▸ **INSTRUCTIONS TO FOLLOW**
Find every line in the records below that holds the word "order", and copy each one.

▸ **DATA SUPPLIED**
——————————
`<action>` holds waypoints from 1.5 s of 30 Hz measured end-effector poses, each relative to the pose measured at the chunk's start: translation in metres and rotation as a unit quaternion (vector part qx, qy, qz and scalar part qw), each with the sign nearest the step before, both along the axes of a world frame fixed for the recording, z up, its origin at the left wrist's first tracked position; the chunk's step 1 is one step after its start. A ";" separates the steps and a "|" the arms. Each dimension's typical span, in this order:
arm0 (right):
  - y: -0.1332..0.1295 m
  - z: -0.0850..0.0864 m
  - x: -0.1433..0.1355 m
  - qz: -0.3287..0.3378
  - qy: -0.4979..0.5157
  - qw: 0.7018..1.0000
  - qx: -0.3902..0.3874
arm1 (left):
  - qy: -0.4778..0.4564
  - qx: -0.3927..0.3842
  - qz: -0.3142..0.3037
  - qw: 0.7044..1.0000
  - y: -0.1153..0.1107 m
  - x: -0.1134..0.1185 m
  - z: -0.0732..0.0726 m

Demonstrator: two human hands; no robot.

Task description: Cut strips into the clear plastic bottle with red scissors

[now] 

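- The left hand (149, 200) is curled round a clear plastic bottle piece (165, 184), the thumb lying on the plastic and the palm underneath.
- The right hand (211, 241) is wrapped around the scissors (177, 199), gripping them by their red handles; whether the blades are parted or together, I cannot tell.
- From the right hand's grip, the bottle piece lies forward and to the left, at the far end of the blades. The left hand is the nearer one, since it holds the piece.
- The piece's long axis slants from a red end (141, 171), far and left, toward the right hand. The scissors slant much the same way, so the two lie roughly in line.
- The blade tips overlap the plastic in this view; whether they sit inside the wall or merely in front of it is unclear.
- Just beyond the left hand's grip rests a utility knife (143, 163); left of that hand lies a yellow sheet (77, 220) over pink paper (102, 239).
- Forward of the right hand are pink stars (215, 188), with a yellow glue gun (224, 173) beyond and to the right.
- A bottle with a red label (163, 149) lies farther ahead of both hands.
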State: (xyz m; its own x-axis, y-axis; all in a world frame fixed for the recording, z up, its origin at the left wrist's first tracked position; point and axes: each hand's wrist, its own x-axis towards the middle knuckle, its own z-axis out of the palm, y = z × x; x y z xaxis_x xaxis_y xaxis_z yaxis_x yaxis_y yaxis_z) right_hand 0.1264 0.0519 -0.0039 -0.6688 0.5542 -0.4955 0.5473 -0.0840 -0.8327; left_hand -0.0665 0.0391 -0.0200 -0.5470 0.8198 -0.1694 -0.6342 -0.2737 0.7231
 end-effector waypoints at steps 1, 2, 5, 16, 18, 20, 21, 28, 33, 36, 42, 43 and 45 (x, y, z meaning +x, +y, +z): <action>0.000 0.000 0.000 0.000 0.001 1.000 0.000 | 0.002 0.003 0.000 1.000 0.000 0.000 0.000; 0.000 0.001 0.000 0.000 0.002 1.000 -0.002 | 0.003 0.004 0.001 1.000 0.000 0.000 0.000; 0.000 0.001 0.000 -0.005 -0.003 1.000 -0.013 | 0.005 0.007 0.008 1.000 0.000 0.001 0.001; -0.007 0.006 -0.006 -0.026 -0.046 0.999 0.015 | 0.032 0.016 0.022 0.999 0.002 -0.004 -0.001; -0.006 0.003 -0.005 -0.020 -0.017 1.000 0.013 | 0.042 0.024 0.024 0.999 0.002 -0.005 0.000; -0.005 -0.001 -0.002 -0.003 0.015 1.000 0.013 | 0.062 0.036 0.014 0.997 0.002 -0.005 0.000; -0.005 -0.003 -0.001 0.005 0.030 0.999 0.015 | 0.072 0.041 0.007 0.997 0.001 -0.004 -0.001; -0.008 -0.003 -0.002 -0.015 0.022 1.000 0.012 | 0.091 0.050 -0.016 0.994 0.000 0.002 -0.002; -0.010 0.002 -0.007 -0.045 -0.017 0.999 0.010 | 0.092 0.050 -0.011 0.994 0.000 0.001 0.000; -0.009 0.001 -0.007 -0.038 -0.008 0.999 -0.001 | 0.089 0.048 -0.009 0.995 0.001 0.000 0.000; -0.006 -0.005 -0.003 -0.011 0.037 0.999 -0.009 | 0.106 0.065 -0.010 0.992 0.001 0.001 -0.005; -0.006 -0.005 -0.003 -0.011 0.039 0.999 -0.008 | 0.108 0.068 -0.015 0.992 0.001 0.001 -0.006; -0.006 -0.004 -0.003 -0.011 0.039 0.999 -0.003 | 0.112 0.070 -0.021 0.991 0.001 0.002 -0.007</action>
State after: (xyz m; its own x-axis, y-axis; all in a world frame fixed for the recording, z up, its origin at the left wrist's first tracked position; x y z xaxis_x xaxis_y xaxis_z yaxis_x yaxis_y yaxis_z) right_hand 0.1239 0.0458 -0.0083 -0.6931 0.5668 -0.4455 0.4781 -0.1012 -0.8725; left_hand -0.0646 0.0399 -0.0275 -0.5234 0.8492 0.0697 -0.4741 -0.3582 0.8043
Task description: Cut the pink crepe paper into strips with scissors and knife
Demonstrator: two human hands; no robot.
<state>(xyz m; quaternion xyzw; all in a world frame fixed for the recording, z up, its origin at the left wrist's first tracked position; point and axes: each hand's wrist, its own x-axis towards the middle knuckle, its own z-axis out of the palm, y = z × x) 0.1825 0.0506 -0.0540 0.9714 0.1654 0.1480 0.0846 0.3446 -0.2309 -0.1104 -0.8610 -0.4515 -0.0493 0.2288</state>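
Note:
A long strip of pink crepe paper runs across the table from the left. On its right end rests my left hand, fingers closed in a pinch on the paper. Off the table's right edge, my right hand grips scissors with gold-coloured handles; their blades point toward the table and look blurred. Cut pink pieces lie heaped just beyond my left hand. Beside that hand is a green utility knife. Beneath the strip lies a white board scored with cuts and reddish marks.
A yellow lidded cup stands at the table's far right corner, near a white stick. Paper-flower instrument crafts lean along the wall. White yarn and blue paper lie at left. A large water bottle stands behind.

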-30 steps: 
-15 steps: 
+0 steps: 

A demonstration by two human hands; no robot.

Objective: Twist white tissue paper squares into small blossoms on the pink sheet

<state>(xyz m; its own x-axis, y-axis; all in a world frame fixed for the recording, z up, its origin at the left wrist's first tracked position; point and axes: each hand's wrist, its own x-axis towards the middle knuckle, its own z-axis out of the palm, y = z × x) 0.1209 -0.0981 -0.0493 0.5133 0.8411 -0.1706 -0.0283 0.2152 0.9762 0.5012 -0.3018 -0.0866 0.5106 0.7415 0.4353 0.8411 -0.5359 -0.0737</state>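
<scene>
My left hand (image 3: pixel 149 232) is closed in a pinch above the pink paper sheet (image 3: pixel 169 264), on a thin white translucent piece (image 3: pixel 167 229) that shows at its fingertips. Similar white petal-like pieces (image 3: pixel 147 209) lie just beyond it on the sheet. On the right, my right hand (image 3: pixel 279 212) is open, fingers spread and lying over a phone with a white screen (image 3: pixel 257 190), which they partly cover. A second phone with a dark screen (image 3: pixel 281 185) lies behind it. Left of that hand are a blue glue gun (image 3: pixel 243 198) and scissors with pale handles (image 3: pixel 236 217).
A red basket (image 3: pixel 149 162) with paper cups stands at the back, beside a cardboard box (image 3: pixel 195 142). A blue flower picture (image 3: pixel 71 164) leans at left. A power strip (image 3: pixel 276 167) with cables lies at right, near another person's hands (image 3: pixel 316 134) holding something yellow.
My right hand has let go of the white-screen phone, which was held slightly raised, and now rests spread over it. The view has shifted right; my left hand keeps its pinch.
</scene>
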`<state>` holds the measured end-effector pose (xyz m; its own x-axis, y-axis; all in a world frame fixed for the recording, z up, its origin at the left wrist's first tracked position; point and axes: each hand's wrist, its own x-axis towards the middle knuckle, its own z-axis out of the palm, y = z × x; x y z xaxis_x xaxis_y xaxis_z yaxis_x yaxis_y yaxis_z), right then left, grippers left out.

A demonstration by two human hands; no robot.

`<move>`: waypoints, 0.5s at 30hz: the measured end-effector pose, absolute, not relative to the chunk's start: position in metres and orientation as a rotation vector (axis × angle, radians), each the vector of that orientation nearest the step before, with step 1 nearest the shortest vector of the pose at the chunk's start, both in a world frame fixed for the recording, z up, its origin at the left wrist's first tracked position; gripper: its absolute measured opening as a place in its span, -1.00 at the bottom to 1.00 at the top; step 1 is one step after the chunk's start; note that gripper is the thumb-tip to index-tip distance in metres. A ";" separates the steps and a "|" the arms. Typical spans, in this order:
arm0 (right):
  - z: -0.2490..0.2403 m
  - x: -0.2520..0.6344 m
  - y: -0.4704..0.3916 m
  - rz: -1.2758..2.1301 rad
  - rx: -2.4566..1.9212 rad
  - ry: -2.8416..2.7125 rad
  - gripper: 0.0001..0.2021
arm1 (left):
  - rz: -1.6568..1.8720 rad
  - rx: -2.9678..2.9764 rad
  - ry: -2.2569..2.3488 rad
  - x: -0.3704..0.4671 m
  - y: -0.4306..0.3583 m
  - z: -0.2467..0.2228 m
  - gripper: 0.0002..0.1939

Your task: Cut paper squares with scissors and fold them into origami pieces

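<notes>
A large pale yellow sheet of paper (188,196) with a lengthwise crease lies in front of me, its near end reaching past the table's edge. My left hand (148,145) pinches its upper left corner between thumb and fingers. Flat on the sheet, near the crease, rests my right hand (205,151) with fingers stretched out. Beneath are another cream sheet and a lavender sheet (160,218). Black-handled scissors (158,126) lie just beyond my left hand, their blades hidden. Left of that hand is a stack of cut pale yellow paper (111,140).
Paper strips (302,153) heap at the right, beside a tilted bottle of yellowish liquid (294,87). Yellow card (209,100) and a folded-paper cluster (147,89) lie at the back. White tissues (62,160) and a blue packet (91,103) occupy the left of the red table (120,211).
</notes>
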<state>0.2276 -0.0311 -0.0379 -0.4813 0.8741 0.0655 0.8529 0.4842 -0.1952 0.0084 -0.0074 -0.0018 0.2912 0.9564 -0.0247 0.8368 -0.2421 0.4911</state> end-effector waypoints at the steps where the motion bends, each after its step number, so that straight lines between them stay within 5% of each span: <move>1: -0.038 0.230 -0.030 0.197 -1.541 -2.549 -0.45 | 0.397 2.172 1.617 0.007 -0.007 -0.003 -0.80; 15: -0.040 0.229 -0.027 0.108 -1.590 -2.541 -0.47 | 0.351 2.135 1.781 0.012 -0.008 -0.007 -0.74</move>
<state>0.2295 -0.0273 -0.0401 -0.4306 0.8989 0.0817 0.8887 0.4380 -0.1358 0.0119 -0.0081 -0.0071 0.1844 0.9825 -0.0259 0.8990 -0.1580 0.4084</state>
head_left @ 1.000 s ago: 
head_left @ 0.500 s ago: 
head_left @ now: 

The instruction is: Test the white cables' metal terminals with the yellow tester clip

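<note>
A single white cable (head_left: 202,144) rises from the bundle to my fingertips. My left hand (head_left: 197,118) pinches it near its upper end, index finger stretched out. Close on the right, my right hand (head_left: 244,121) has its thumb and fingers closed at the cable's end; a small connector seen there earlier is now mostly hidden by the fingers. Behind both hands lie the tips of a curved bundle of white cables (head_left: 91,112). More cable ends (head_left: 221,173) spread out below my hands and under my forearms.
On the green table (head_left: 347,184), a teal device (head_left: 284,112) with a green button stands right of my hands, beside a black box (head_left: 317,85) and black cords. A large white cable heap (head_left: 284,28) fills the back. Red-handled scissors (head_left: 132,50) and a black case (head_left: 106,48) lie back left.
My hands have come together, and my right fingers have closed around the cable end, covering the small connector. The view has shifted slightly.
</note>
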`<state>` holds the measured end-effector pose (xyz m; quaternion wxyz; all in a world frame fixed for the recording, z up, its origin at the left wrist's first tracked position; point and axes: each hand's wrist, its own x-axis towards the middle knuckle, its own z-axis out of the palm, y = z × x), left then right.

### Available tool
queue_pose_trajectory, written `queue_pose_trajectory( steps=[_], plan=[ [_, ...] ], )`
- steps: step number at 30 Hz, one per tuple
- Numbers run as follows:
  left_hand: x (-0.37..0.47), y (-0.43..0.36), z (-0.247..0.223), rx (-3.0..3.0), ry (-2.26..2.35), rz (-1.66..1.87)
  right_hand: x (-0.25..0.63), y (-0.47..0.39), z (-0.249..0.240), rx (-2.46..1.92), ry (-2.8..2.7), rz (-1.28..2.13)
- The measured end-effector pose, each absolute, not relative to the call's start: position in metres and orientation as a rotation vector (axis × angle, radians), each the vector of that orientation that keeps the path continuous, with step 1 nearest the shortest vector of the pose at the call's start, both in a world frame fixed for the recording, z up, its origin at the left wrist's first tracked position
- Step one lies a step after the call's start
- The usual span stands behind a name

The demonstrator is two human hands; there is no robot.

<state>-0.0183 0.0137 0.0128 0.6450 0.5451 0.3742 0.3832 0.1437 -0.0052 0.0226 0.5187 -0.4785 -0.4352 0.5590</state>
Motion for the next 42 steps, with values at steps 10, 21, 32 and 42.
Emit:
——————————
▸ **SOLVED EXERCISE**
`<action>` holds waypoints from 1.5 s of 30 Hz measured end-effector poses, each relative to the pose measured at the chunk's start: translation in metres and rotation as a unit quaternion (vector part qx, qy, qz and scalar part qw), each with the sign nearest the step before, both along the axes of a world frame fixed for the recording, z up, its origin at the left wrist's first tracked position; the chunk's step 1 is one step after its start. A ";" separates the steps and a "|" the arms. Each dimension's typical span, in this order:
`<move>`: waypoints, 0.5s at 30hz: the measured end-effector pose, absolute, not relative to the chunk's start: position in metres and orientation as a rotation vector (axis × angle, radians), each the vector of that orientation nearest the step before, with step 1 nearest the shortest vector of the pose at the chunk's start, both in a world frame fixed for the recording, z up, its origin at the left wrist's first tracked position; gripper: its absolute measured opening as a place in its span, -1.00 at the bottom to 1.00 at the top; step 1 is one step after the chunk's start; note that gripper is the thumb-tip to index-tip distance in metres. A ";" separates the steps and a "|" the arms. Typical spans, in this order:

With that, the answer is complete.